What is expected
Skip the images and print the listing exactly.
[Opening Raw data section]
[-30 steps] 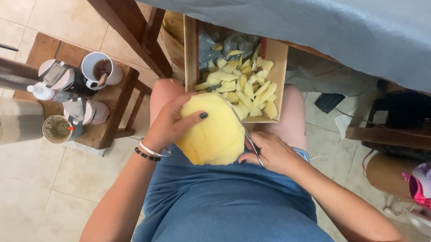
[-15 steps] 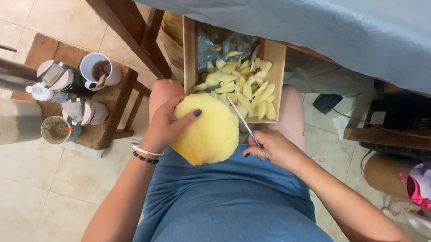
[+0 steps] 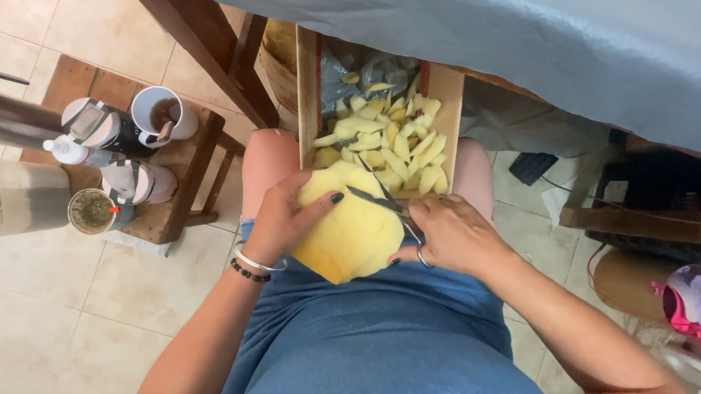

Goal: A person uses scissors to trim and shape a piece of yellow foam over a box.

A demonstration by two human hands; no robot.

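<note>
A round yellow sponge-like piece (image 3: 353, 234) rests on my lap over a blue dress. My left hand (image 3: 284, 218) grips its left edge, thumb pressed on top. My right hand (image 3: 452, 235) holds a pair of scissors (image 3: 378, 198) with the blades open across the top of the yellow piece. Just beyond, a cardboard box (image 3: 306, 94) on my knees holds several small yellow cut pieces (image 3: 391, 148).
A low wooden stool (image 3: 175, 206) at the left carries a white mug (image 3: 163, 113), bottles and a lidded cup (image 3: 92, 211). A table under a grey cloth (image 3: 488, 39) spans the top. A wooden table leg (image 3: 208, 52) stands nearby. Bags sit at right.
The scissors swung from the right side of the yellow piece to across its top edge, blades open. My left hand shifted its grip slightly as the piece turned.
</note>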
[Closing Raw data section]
Result for this exercise
[-30 steps] 
[-15 steps] 
[+0 steps] 

Goal: A person uses scissors to trim and shape a piece of yellow foam over a box.

A demonstration by two human hands; no robot.

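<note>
A round yellow sponge-like piece (image 3: 353, 234) rests on my lap over a blue dress. My left hand (image 3: 284, 218) grips its left edge, thumb pressed on top. My right hand (image 3: 452, 235) holds a pair of scissors (image 3: 378, 198) with the blades open across the top of the yellow piece. Just beyond, a cardboard box (image 3: 306, 94) on my knees holds several small yellow cut pieces (image 3: 391, 148).
A low wooden stool (image 3: 175, 206) at the left carries a white mug (image 3: 163, 113), bottles and a lidded cup (image 3: 92, 211). A table under a grey cloth (image 3: 488, 39) spans the top. A wooden table leg (image 3: 208, 52) stands nearby. Bags sit at right.
The scissors swung from the right side of the yellow piece to across its top edge, blades open. My left hand shifted its grip slightly as the piece turned.
</note>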

No more output remains.